■ WORK REQUEST: Below is a block of entries; repeat exactly the lines starting at the line that contains "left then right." and ending at the line that contains "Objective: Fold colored", both included.

■ AVAILABLE RECORDS:
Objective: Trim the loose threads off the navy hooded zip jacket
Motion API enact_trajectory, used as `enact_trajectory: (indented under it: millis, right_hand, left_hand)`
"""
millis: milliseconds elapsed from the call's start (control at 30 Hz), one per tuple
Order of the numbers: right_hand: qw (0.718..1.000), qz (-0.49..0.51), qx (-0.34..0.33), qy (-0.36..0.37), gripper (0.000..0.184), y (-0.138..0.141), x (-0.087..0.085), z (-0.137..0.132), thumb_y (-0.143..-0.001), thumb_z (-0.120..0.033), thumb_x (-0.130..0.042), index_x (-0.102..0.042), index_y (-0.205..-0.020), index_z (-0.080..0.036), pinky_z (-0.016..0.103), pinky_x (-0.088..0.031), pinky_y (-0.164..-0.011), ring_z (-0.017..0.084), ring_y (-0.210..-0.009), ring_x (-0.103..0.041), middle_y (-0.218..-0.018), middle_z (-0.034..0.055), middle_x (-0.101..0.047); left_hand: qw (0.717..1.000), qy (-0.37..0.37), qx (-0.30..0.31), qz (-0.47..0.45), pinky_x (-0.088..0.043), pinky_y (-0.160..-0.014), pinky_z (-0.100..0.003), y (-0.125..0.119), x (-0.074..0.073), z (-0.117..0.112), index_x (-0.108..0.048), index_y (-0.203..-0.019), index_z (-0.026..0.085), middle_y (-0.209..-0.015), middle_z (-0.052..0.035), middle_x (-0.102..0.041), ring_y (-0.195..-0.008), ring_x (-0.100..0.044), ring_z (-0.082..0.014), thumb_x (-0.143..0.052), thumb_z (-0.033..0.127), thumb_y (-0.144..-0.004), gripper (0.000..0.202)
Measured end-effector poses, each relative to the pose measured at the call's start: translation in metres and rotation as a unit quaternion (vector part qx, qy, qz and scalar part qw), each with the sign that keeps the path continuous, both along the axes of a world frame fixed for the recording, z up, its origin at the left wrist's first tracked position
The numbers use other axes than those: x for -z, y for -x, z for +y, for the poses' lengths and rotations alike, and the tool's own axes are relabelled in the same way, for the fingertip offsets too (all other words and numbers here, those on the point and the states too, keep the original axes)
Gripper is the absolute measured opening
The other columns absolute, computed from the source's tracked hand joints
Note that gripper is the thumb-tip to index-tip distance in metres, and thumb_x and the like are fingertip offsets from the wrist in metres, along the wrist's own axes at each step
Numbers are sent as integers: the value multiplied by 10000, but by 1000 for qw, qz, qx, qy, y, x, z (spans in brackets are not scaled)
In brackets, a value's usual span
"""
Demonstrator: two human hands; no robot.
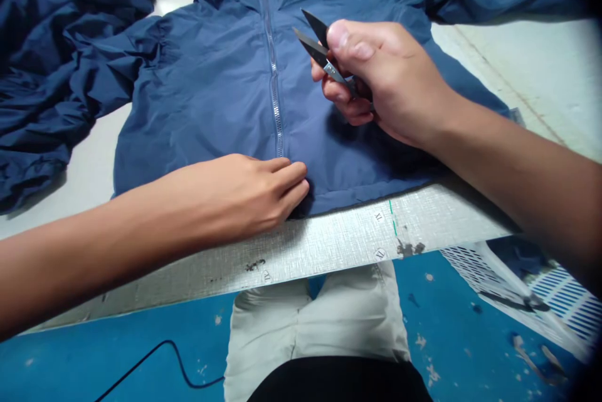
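Inspection view from head height: a white work table (527, 82) occupies the upper frame, its near edge covered by a silver woven-look sheet (324, 245) bearing small circled marks, dark stains and a short green line. Below it, at 6 o'clock, are the wearer's beige trousers (315, 327), flanked by a chipped blue-painted surface (84, 352) carrying a black cable (160, 358) at 7 o'clock and, at 4 o'clock, a white slatted plastic crate (531, 283). A navy zip jacket (211, 82) lies face up at centre and above, collar at 12 o'clock, hem toward the wearer. Its long axis, marked by the closed zipper (273, 82), runs nearly 12 to 6, leaning slightly. The body lies flat and the zipper appears closed to the hem, while a bunched mass of navy fabric (51, 88) remains gathered at 10 o'clock. No cut is discernible on the cloth at this resolution. The left hand (239, 195) rests open at 9 o'clock on the hem beside the zipper's foot, with no clear pinch. The right hand (385, 76), at 2 o'clock, firmly pinches black thread snips (320, 44), blades moderately parted, tips toward 11 o'clock and clear of the fabric.
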State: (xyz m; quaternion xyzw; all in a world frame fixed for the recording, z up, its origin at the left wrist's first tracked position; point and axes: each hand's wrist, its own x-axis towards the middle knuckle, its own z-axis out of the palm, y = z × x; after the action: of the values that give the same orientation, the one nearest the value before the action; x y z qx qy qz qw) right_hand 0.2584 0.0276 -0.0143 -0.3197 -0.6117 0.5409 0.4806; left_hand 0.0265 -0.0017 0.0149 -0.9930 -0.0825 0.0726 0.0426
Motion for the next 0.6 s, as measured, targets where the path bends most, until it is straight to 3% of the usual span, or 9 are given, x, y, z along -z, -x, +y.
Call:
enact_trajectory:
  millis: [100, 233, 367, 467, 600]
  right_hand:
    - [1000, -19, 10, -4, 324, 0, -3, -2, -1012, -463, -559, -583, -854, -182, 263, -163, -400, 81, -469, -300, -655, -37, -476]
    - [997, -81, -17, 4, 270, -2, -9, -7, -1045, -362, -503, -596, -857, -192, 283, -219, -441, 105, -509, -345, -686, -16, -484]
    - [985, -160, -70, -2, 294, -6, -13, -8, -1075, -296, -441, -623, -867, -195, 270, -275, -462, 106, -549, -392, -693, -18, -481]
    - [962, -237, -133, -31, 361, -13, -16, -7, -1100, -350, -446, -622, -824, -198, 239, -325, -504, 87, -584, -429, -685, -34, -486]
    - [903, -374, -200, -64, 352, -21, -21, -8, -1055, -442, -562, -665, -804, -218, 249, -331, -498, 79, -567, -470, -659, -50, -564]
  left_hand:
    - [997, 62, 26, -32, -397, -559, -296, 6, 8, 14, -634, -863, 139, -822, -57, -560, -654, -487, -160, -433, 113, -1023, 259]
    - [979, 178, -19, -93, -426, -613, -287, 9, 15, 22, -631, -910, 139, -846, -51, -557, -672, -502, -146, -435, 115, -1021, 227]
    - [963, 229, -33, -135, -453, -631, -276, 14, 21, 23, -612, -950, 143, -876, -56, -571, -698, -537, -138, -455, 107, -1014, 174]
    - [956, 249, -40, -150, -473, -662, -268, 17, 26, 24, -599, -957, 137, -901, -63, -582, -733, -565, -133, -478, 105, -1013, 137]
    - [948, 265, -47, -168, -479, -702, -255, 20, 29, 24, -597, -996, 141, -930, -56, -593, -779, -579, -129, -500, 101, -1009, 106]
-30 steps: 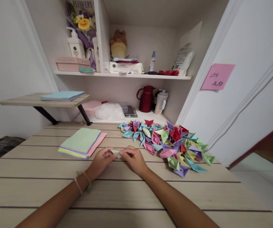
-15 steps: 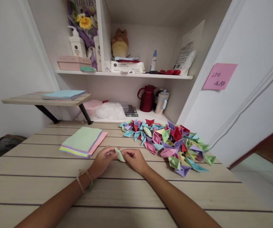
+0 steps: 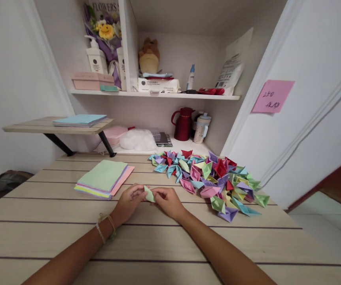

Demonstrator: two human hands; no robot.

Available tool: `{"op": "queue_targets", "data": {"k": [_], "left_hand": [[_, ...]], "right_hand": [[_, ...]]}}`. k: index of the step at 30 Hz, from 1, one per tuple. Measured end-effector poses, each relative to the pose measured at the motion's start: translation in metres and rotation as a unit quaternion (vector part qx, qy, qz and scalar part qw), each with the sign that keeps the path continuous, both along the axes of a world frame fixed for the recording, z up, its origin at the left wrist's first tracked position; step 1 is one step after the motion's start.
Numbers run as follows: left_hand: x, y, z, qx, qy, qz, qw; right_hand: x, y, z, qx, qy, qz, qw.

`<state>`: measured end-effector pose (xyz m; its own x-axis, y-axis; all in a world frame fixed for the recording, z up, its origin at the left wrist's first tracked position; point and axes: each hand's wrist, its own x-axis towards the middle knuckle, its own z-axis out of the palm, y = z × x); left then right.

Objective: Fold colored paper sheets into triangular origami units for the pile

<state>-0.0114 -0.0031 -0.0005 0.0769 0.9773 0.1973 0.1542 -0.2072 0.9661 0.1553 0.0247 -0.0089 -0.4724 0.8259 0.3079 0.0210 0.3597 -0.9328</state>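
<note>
At the near edge of the worktop (image 3: 146, 247), two bare forearms reach forward, the left wrist ringed by a pale bracelet (image 3: 100, 232) and a yellowish one (image 3: 111, 227). Beyond the wrists, the left hand (image 3: 129, 200) and the right hand (image 3: 168, 200) face each other with a small folded paper (image 3: 149, 194) between them, pale green and tilted. The left grip pinches its left side between thumb and fingers; the right grip is closed on its right side. Whether the paper touches the wood below, I cannot tell. Past the right hand, and apart from it, spreads a heap of paper boats (image 3: 209, 186) in red, pink, purple, blue, yellow and green. Past the left hand lies a stack of sheets (image 3: 102, 176), green on top, with yellow and pink edges jutting out. Farther back on the left, a raised board (image 3: 31, 126) on black legs carries blue-topped sheets (image 3: 80, 119). Behind the worktop, a pink container (image 3: 114, 135), a white bundle (image 3: 137, 139), a dark red jug (image 3: 183, 124) and a pale cup (image 3: 201, 130) stand in the lower recess. On the shelf (image 3: 152, 94) above are a pink box (image 3: 87, 80), a pump bottle (image 3: 96, 59), a pack of wipes (image 3: 158, 85), a plush toy (image 3: 149, 61) and a blue-capped bottle (image 3: 190, 78). A pink note (image 3: 273, 96) sticks to the white surface at right.
</note>
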Motion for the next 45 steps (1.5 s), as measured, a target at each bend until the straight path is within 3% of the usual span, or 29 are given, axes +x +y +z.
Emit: {"op": "queue_targets", "data": {"k": [8, 15, 23, 27, 30, 34, 37, 45], "left_hand": [[-0.001, 0.002, -0.002, 0.001, 0.01, 0.015, 1.0], [-0.001, 0.0, 0.006, -0.005, 0.015, 0.026, 1.0], [0.005, -0.008, 0.006, -0.015, -0.002, -0.041, 0.999], [0.01, -0.011, 0.008, -0.033, 0.018, -0.024, 0.999], [0.011, -0.013, 0.011, -0.046, 0.045, -0.058, 0.996], [0.01, -0.012, 0.01, -0.041, 0.026, -0.098, 0.994], [0.01, -0.011, 0.007, -0.026, 0.013, -0.091, 0.995], [0.012, -0.012, 0.008, -0.029, -0.02, -0.05, 0.998]], "right_hand": [[-0.002, 0.0, -0.003, -0.027, 0.008, 0.005, 1.0], [-0.003, -0.005, -0.001, 0.051, -0.037, -0.016, 0.998], [-0.002, -0.01, 0.004, 0.11, -0.046, -0.118, 0.986], [-0.001, -0.01, 0.003, 0.178, -0.064, -0.177, 0.966], [-0.001, -0.01, 0.003, 0.218, -0.084, -0.2, 0.952], [-0.001, -0.012, 0.003, 0.266, -0.114, -0.173, 0.941], [-0.001, -0.013, 0.004, 0.288, -0.125, -0.136, 0.94], [-0.003, -0.009, 0.004, 0.253, -0.068, -0.128, 0.957]]}}
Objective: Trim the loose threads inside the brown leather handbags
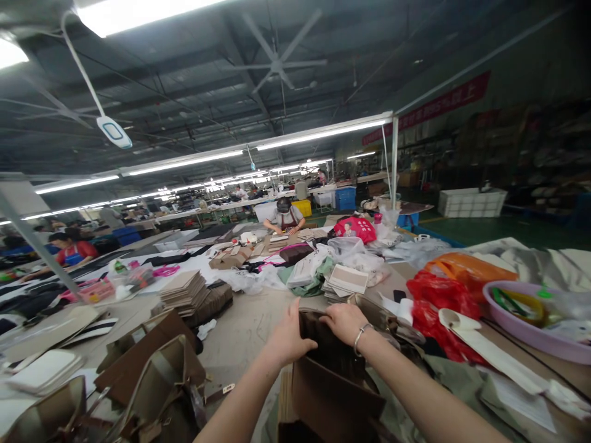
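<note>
A brown handbag [335, 394] stands open in front of me at the table's edge, its dark inside facing up. My left hand [290, 337] grips the left side of its rim, with the thumb over the opening. On the far rim my right hand [345, 322], with a bracelet at the wrist, is curled with its fingers bent over the edge. Some fingertips of both hands are hidden. Beside the bag, low on its left, shows a stack of brown board pieces [285, 403].
More brown bags [159, 381] stand at the left. Stacked panels [184, 292] lie farther back. To the right are red plastic bags [438, 301] and a lilac basin [535, 329]. A co-worker [284, 216] sits across the table; another person [74, 251] is at far left.
</note>
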A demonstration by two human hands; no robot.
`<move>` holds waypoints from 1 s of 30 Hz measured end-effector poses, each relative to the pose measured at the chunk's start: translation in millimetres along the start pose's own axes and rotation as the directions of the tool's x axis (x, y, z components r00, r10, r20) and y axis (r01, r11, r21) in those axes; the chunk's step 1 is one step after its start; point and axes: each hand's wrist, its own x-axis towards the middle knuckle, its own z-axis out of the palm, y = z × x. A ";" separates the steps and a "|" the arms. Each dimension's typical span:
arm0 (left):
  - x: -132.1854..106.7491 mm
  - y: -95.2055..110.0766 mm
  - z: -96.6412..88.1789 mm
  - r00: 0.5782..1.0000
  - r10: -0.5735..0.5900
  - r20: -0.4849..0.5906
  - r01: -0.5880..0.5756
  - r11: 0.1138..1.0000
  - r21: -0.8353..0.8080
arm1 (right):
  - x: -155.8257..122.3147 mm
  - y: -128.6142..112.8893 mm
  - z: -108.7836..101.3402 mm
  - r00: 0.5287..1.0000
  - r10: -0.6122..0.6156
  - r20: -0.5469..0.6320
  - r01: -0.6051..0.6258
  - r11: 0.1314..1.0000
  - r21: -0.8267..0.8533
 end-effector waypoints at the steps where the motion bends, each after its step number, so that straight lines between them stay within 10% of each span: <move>1: -6.0 0.2 5.4 1.000 0.006 -0.028 -0.007 0.999 -0.036 | 0.1 -0.7 0.7 1.000 -0.002 -0.007 0.002 1.000 -0.011; 6: -17.5 -10.9 15.9 0.994 -0.032 -0.104 0.020 0.993 -0.113 | 0.6 -5.0 -3.0 1.000 -0.007 -0.004 0.006 0.998 -0.069; 14: 17.7 -70.6 -71.3 0.991 0.126 0.054 -0.124 0.991 -0.042 | 5.3 -34.8 -34.5 1.000 -0.007 0.008 0.008 0.995 -0.095; 22: 9.2 -45.0 -28.3 0.977 0.202 -0.069 -0.189 0.969 0.162 | -15.0 -41.0 0.5 0.998 0.032 0.055 -0.029 0.998 -0.055; 30: 23.6 -46.8 -33.5 0.938 0.336 -0.086 -0.316 0.930 0.187 | -13.2 -38.5 1.7 0.998 0.028 0.055 -0.025 0.998 -0.060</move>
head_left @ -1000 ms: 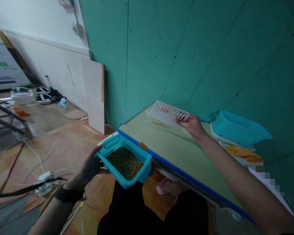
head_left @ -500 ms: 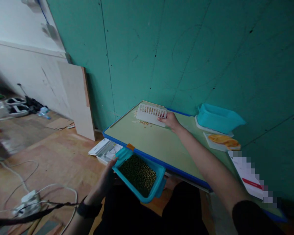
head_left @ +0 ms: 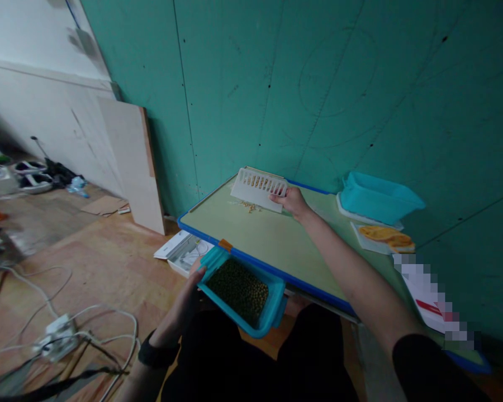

■ EXERCISE RESPONSE:
`<state>`: measured end-effector pose (xyz m; its own x-axis, y-axis; all in a world frame fixed for the recording, z up, its origin at the left wrist's first tracked position; point and axes: each hand's wrist, its own x-axis towards the middle knuckle, its own z-axis out of the palm, y = z × x); left then right.

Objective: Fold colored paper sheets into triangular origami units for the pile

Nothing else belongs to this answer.